■ WORK INSTRUCTIONS:
For each line of the listing, output an exact copy.

■ DATA PROVIDED:
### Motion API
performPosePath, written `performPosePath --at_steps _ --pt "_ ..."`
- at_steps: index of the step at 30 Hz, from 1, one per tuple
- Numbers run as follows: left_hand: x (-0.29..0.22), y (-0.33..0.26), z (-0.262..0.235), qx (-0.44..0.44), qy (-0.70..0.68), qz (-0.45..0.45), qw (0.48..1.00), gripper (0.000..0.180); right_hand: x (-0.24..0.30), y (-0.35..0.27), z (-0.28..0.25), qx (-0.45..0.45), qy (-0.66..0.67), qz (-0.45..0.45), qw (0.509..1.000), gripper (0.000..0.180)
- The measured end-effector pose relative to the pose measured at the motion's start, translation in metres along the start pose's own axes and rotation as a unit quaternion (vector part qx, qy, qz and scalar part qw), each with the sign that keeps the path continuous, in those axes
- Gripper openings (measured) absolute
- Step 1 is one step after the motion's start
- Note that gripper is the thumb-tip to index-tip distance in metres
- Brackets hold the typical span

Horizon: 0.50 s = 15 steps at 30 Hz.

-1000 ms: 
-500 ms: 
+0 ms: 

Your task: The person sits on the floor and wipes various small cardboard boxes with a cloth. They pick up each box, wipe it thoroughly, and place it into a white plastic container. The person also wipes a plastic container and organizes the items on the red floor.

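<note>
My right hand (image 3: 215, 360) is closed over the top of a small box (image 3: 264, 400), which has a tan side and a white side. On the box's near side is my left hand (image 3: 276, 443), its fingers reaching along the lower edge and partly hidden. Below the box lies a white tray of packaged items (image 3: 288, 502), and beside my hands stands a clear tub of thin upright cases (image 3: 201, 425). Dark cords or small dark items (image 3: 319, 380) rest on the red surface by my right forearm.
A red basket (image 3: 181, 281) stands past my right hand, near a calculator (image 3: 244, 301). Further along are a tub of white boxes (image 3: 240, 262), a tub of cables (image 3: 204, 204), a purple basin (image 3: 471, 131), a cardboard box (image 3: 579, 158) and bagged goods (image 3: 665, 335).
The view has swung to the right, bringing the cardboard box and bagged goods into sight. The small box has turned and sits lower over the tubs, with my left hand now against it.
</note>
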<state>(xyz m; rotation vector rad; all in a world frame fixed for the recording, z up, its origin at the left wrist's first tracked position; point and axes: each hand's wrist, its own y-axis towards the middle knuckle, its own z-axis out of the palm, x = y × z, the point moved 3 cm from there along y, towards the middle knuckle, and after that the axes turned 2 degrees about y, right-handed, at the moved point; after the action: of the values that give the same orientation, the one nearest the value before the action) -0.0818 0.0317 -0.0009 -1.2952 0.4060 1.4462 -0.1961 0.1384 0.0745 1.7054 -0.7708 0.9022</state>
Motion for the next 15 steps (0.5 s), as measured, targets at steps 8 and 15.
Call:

■ YOUR RESPONSE:
### Motion API
performPosePath, written `performPosePath --at_steps _ --pt "_ ..."`
- at_steps: index of the step at 30 Hz, from 1, one per tuple
- Numbers run as follows: left_hand: x (-0.29..0.22), y (-0.33..0.26), z (-0.262..0.235), qx (-0.44..0.44), qy (-0.70..0.68), qz (-0.45..0.45), qw (0.48..1.00), gripper (0.000..0.180); right_hand: x (-0.24..0.30), y (-0.35..0.27), z (-0.28..0.25), qx (-0.45..0.45), qy (-0.66..0.67), qz (-0.45..0.45), qw (0.509..1.000), gripper (0.000..0.180)
- The measured end-effector pose relative to the pose measured at the motion's start, translation in metres along the start pose's own axes and rotation as a unit quaternion (vector part qx, qy, qz and scalar part qw), each with the sign that keeps the path continuous, in those axes
- Gripper openings (measured) absolute
- Step 1 is one step after the motion's start
- Note that gripper is the thumb-tip to index-tip distance in metres
- Brackets hold the typical span

Horizon: 0.50 s = 15 steps at 30 Hz.

-1000 ms: 
-500 ms: 
+0 ms: 

Your task: The person sits on the floor and wipes various small cardboard boxes with a cloth. They pick up each box, wipe it thoroughly, and place it into a white plastic container. The person also wipes a plastic container and organizes the items on the red floor.

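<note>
My right hand (image 3: 215, 360) is closed over the top of a small box (image 3: 264, 400), which has a tan side and a white side. On the box's near side is my left hand (image 3: 276, 443), its fingers reaching along the lower edge and partly hidden. Below the box lies a white tray of packaged items (image 3: 288, 502), and beside my hands stands a clear tub of thin upright cases (image 3: 201, 425). Dark cords or small dark items (image 3: 319, 380) rest on the red surface by my right forearm.
A red basket (image 3: 181, 281) stands past my right hand, near a calculator (image 3: 244, 301). Further along are a tub of white boxes (image 3: 240, 262), a tub of cables (image 3: 204, 204), a purple basin (image 3: 471, 131), a cardboard box (image 3: 579, 158) and bagged goods (image 3: 665, 335).
The view has swung to the right, bringing the cardboard box and bagged goods into sight. The small box has turned and sits lower over the tubs, with my left hand now against it.
</note>
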<state>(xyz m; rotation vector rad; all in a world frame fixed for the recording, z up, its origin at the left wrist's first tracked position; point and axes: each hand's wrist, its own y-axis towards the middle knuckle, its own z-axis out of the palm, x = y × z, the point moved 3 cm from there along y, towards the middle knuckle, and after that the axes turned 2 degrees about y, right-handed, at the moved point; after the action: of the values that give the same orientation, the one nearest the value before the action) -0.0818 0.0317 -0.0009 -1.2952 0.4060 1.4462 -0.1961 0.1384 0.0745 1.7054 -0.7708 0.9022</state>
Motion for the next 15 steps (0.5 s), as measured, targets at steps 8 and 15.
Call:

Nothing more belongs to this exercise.